How to Not Do What You Should Not Do: Errors, Exceptions, and Simple Debugging

Topics:

  • Common Errors
  • Error Messages from Python
  • Exception Handling (try, except)
  • Print Debugging

Introduction


Let's be honest, most of us aren't perfect. And in our zen self-awareness, we are well-served to be sensitive to our predispositions to err in particular ways. We are probably even better served to listen to the computer when it tells us we've made a big mistake. Python can be quite good at communicating our flaws to us, if only we're receptive to the constructive criticism in its spartanly high-contrast black and white print.

This morning we're going to look at common sources of error, see what to look for as feedback from Python, and learn a couple of tricks to both obviate, or if necessary, track down bugs, should they occur.

A few commonly encountered sources of errors include:

  • Mis-typed variable names

  • Mis-typed variables

  • Non-existent variables (or indices in a variable)

  • Unexpected input


Some of these tend to cause python to give up right away, while others will cause insidious bugs that sneak through unnoticed until you present your work in lab meeting and someone calls you on your exciting, but seemingly impossible (and ultimately bogus) result.

Strategic Initiative 1: Be Modest; Be Prepared.


Every time you introduce a new piece of logic to your code, test it. There are two main ways to accomplish this:

1) Each time you finish a block of code, whether it's a short function, or a few lines modifying a control loop, make sure any variables you changed or created in that time possess the values you expect them to possess.

2) Take a firm hand, and start explicitly setting variables to the value you want them to have (often [ ], ''" or 0) just before you use them for the first time.

You will save yourself a ton of time and effort if you ensure your code is doing exactly what you think it is all the way through the program. It is more difficult to debug 100 lines of code than it is to debug 10. Writing a ton of code that generates output without checking if each component works individually does NOT make you a coding rock star; it makes you sloppy.

Strategic Initiative 2: Be Verbose.


The key is to get used to reporting the values that your variables have at the point things start going wrong. Often, you won't know where this is without doing a little debugging first, so you should approach debugging with a divide-and-conquer attitude. In other words, add lots of print statements in lots of places to narrow down where things are going wrong and then add additional print statements to figure out what exactly the problem is. It's not a bad practice to include print statements before you need them. If you expect that there will be a subset of data that will fail a logical test, setup your if and else statements to report the incidence of failure.

# students = {name : [status]}
# pretend this dictionary is already filled with data
 
for name in students:
     if students[name] == 'Post-doc':
          get_student_a_job(name)
          print "Time for this post-doc to get a job..."
     elif students[name] == 'Grad Student':
          print "Be patient, this one's just a grad student."
     else:
          print "Warning:", name, "is not a post-doc nor a grad student!"
 

Strategic Initiative 3: Be Boring.


As you get better at coding, you will start to take shortcuts and combine lines. As soon as something doesn't behave as you expect, you should decompose your compound statements, as this is a common source of error.

Compound:
helix_aa.extend(range(int(line[21:25].strip()),int(line[33:37].strip())+1))

Expanded:
start_str = line[21:25]
end_str = line[33:37]
start_stripped = start_str.strip()
end_stripped = end_str.strip()
start = int(start_stripped)
end = int(end_stripped)+1
helix_res = range(start,end)
helix_aa.extend(helix_res)

These two code snippets do the same thing, and python doesn't care which you use, but if you start with the former and something doesn't work, you should immediately switch to the latter, in order to print the values of each intermediate step--this is the easiest way to figure out which step is misbehaving.

Error Messages from Python: Syntactical Mistakes


Python is an honest, loving communicator.

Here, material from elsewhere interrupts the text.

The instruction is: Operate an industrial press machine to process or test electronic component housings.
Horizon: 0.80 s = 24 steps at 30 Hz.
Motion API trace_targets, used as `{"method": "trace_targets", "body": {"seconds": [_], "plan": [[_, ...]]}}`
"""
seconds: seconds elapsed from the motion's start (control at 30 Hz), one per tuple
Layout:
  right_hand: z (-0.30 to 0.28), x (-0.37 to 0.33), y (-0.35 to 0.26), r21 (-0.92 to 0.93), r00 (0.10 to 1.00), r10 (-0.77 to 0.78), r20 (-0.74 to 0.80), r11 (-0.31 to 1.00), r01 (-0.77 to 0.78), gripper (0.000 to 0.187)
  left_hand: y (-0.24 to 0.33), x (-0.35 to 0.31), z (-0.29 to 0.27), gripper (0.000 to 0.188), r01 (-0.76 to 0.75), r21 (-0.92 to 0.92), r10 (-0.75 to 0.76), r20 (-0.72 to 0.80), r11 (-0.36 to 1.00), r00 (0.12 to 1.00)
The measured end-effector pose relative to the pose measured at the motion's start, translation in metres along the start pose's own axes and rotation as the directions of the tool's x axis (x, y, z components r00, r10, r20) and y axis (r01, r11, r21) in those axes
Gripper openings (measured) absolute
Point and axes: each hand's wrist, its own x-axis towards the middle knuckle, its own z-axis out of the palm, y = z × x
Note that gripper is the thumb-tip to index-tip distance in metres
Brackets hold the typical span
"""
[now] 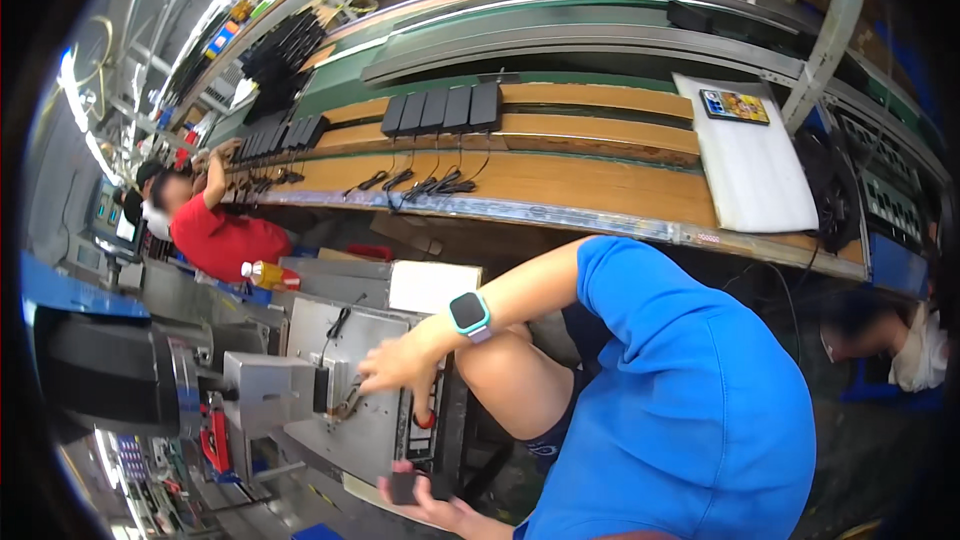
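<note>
My right hand (405, 362), with a watch (468, 312) on its wrist, hovers over a metal machine plate (350, 445). Its fingers are spread, and one finger points down close to a red round button (426, 420) on a control strip. Lower down, my left hand (432, 506) is closed around a dark block (420, 487), partly hidden by the fingers. Beside my right hand's fingertips, a black rectangular piece (320, 390) sits against a metal machine block (268, 392). A thin black cable (340, 322) lies on the plate above it.
Black adapters (440, 110) with bundled cords stand in rows on a wooden-slatted bench (600, 180). A white pad (755, 175) covers its right end. A large black cylinder (110, 370) is at the left. A co-worker in red (225, 240) reaches toward the bench.
</note>
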Motion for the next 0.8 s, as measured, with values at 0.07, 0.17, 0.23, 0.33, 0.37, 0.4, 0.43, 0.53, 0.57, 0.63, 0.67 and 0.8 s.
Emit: {"method": "trace_targets", "body": {"seconds": [0.07, 0.17, 0.23, 0.33, 0.37, 0.4, 0.43, 0.53, 0.57, 0.63, 0.67, 0.8], "plan": [[0.008, 0.014, -0.031, 0.456, 0.852, -0.251, -0.459, 0.756, 0.469, 0.084, 0.034, 0.026, 0.042, 0.068, -0.117, -0.17, 0.143, 0.146, 0.979, 0.979], [-0.02, -0.002, -0.042, 0.916, 0.974, -0.131, -0.185, 0.336, 0.219, 0.069, 0.061, 0.057, 0.082, 0.07, -0.173, -0.095, 0.192, 0.276, 0.98, 0.942], [-0.056, -0.036, -0.028, 0.956, 0.993, -0.011, -0.12, 0.269, 0.119, 0.056, 0.064, 0.054, 0.092, 0.072, -0.196, -0.024, 0.193, 0.327, 0.98, 0.925], [-0.12, -0.122, 0.04, 0.525, 0.851, 0.161, -0.5, 0.837, 0.151, 0.045, 0.051, 0.037, 0.109, 0.077, -0.229, 0.077, 0.168, 0.467, 0.97, 0.868], [-0.147, -0.162, 0.055, 0.366, 0.788, 0.223, -0.573, 0.93, 0.003, 0.043, 0.046, 0.024, 0.113, 0.077, -0.157, 0.072, 0.089, 0.567, 0.985, 0.819], [-0.17, -0.199, 0.065, 0.2, 0.717, 0.296, -0.631, 0.955, -0.218, 0.043, 0.043, 0.012, 0.114, 0.078, -0.082, 0.076, 0.012, 0.658, 0.994, 0.753], [-0.175, -0.236, 0.093, -0.022, 0.61, 0.319, -0.725, 0.875, -0.484, 0.045, 0.038, 0.003, 0.115, 0.078, -0.07, 0.067, 0.007, 0.667, 0.995, 0.745], [-0.189, -0.358, 0.162, -0.042, 0.217, 0.634, -0.742, 0.279, -0.959, 0.049, 0.016, -0.017, 0.112, 0.08, -0.098, 0.089, -0.002, 0.751, 0.991, 0.661], [-0.185, -0.41, 0.173, -0.217, 0.245, 0.44, -0.864, 0.115, -0.97, 0.05, 0.014, -0.02, 0.113, 0.08, -0.075, 0.078, -0.009, 0.753, 0.994, 0.658], [-0.177, -0.501, 0.179, -0.115, -0.004, 0.529, -0.849, -0.191, -0.975, 0.05, 0.011, -0.027, 0.117, 0.08, -0.315, 0.174, 0.068, 0.774, 0.933, 0.63], [-0.168, -0.533, 0.172, -0.111, -0.047, 0.513, -0.857, -0.274, -0.955, 0.049, 0.008, -0.031, 0.119, 0.08, -0.428, 0.231, 0.096, 0.78, 0.874, 0.618], [-0.15, -0.616, 0.141, 0.048, -0.443, 0.584, -0.68, -0.567, -0.822, 0.061, -0.009, -0.032, 0.121, 0.079, -0.384, 0.202, 0.094, 0.774, 0.901, 0.626]]}}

If you're into that, then you'll be happy. If not, you're gonna need a little couples' counseling if you want to make it. But be forewarned, while Python will catch your syntactical errors, it is not sentient. Errors in logic and failures in implementation will go unnoticed as long as they follow the rules of the language.

#!/usr/bin/python
 
while True print 'Bioinformatics is AWESOME!'

$ ./errors.py
File "./errors.py", line 3
while True print 'Bioinformatics is AWESOME!'
^
SyntaxError: invalid syntax

This error message, for its brevity, is quite helpful. We quickly learn the following:

1) The problem is on line 3 of the file errors.py. This may seem trivial in this case, but when you have nested functions conjured from various modules in various directories, knowing which file to look in is a big, big help.

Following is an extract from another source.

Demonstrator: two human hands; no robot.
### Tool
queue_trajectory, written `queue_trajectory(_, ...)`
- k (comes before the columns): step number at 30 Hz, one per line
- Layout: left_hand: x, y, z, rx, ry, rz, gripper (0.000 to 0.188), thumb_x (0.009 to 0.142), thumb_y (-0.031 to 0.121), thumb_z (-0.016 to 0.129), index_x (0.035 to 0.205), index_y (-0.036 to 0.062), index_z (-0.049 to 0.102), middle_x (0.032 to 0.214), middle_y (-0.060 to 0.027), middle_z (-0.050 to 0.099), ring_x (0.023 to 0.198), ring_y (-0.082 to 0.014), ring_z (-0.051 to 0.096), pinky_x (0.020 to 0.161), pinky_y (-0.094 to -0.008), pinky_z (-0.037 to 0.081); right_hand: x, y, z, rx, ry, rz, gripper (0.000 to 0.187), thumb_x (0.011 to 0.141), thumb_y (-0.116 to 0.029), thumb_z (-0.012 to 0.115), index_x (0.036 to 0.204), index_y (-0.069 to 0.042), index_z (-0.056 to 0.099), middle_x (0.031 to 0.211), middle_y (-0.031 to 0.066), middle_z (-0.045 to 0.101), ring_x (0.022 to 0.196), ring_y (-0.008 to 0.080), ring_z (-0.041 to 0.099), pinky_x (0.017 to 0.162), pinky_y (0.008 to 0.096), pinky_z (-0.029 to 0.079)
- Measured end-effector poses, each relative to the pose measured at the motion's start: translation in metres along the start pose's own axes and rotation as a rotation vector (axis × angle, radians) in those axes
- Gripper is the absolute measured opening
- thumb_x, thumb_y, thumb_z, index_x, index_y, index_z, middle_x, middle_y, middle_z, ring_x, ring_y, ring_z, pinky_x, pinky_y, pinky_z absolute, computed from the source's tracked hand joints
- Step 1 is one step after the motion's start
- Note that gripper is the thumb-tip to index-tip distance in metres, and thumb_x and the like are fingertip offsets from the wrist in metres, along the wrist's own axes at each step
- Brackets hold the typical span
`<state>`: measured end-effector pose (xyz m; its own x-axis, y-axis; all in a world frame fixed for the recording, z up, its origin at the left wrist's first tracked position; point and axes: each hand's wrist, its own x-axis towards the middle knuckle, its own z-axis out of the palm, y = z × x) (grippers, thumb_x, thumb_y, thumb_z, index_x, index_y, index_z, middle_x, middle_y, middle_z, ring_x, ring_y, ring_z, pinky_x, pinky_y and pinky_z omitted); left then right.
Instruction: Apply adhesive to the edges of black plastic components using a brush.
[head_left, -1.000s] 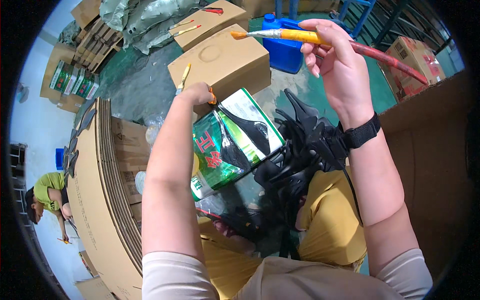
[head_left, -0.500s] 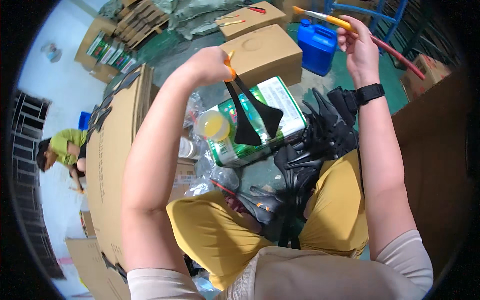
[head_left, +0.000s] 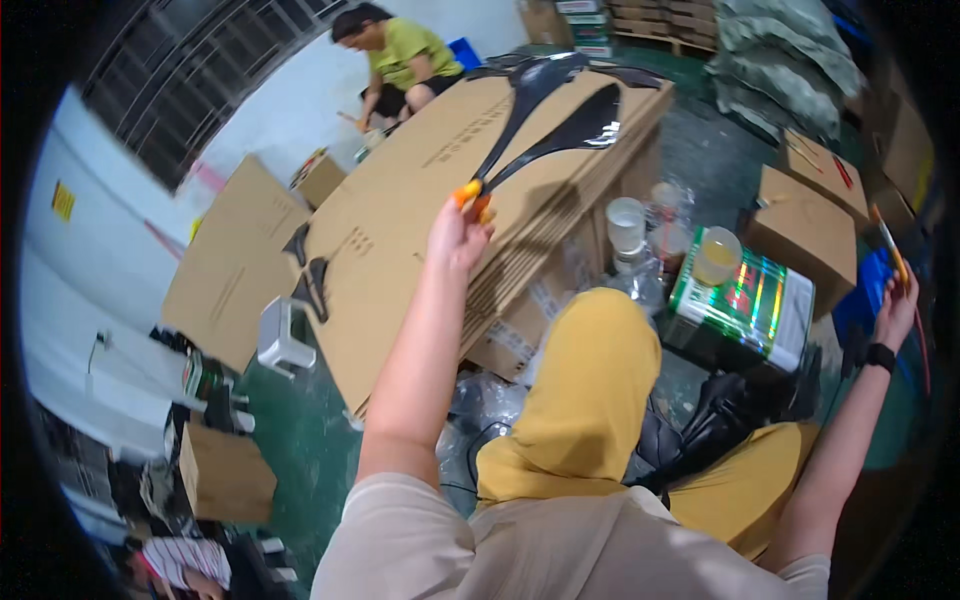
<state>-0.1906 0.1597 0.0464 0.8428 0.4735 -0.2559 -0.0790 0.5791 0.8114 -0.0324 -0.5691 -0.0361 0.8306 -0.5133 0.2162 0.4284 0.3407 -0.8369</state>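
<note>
My left hand (head_left: 460,238), orange covers on its fingertips, pinches the narrow end of a glossy black forked piece (head_left: 575,128). Its two long arms flare into broad paddle ends above a stack of flat cardboard (head_left: 400,215). Smaller black pieces (head_left: 313,288) lie at the stack's left edge, and more lie along its far edge. Out at the right, my right hand (head_left: 897,300) is closed round a paintbrush (head_left: 901,266) with a yellow handle, bristles up; a red length lines up below the hand. A clear cup of yellowish liquid (head_left: 718,256) stands on a green-and-white tin (head_left: 745,308).
Black pieces (head_left: 730,405) are heaped by my legs. Beside the stack stand a white tub (head_left: 627,225) and clear plastic wrap. Cardboard boxes (head_left: 805,225) and a blue jerrycan (head_left: 862,295) are at right. One person (head_left: 415,60) crouches beyond the stack, another (head_left: 185,560) is lower left.
My view has swung left. My left hand has carried the black forked piece from above the tin to over the cardboard stack. My right hand still holds the paintbrush, now at the far right.
</note>
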Motion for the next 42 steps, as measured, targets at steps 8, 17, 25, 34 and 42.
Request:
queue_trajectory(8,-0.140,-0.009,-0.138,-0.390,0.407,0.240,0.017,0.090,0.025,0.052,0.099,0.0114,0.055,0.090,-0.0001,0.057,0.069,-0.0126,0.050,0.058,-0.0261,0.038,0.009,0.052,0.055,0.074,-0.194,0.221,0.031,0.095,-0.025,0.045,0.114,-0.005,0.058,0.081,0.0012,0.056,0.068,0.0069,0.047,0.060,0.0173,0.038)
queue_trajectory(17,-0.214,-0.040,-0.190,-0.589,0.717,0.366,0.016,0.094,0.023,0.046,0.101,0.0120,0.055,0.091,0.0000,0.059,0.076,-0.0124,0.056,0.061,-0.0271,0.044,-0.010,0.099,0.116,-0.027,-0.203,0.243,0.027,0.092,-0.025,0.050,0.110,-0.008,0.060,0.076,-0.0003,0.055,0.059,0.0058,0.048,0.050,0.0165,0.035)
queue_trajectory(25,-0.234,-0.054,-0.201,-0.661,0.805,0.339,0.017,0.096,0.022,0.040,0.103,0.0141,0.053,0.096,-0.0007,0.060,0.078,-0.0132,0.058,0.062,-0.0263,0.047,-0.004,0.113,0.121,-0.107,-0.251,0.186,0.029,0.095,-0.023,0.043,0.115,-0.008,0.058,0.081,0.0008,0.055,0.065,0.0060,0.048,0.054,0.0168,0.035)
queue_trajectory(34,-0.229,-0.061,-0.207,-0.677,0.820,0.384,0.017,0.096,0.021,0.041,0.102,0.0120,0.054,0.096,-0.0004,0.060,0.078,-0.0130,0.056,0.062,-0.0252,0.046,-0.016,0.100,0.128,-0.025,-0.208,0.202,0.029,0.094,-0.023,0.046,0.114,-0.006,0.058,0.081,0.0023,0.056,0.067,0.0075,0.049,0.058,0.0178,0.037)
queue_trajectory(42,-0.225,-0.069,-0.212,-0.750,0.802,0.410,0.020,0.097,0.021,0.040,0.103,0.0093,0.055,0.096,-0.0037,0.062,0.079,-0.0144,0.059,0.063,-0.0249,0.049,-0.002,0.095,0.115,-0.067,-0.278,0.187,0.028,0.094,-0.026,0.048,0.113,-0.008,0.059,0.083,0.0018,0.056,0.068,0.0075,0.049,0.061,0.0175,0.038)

2) There is a problem between "True" and "print"

What is the problem and how is it fixable?

Other varieties of errors will tell us if we've made a mistake using our variables. You have already been exposed to a few of these error messages in our lecture on data structures.
TAs = ['Rose', 'Phil', 'Peter', 'Andrew']
print TAs[10]

$ ./errors.py
Traceback (most recent call last):
File "./errors.py", line 5, in <module>
print TAs[10]
IndexError: list index out of range

So, let's parse this honest communique from our dear friend Python:

1) The problem is on line 5 of the file errors.py.
2) The problem is with the expression print TAs[10]
3) The variety of error is an IndexError.

We may be able to intuit the nature of the error now: the index of TAs does not exists (the list isn't that long).

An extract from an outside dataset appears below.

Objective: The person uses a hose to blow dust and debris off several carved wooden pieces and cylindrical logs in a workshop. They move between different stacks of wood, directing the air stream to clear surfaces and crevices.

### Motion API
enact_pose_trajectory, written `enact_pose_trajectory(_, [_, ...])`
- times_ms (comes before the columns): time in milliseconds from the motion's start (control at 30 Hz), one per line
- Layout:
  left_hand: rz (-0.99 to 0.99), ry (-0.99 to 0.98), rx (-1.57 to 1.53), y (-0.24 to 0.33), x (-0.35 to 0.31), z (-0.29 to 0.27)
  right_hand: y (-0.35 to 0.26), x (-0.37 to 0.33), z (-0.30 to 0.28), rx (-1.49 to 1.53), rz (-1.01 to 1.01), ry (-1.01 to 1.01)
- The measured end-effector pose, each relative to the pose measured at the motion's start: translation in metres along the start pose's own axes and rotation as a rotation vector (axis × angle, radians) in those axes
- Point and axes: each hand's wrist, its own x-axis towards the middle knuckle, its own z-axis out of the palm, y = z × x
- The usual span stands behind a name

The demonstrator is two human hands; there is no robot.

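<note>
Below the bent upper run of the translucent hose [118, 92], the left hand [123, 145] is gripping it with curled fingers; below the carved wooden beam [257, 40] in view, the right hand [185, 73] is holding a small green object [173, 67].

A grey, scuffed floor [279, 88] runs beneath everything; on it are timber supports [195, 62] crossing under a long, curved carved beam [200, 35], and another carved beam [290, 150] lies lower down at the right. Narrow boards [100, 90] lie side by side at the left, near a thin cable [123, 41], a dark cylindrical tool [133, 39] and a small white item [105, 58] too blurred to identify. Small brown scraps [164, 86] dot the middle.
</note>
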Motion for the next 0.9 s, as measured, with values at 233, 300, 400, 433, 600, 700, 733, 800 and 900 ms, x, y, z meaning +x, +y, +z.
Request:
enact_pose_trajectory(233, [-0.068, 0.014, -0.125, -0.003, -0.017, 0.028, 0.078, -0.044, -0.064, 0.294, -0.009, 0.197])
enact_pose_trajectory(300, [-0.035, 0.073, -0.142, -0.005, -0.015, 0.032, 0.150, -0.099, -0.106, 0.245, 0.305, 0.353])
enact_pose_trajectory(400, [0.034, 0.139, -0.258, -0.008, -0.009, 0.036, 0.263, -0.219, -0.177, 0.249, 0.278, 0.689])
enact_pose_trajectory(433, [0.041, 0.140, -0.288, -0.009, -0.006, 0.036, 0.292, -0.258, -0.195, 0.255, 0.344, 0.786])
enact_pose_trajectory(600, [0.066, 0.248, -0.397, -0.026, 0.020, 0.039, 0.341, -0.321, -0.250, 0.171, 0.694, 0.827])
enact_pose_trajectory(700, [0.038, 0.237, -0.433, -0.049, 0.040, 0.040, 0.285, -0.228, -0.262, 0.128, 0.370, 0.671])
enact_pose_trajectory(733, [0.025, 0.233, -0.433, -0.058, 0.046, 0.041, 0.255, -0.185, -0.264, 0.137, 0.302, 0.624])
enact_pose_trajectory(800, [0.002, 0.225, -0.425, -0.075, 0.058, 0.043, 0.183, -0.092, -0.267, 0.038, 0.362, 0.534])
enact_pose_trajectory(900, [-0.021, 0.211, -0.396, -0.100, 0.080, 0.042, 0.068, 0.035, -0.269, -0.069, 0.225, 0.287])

Python finds the ability to identify errors to be a useful tool. Therefore, these are not called errors but exceptions. There are almost 50 different defined (built-in) exceptions in the current release of Python. Good news is that part of the exception message includes a short definition of the error, so you don't need to remember them all! And if we were not able to deduce the nature of the error from this short description, it would be a good time to check out the list of Built-in Exceptions in the Python Documentation.

Alright. It's cool that python can identify when and (in most cases) where something goes wrong, and can then give us some useful information on how to fix things. However, it's kind of lame that the program always quits after an exception is registered. What if I want it to keep going?

Planning for the Worst: Try and Except

Try and except statements ask python first give something a go. If there is no error, all is well and continue the code. However, if an error occurs, do something reasonable.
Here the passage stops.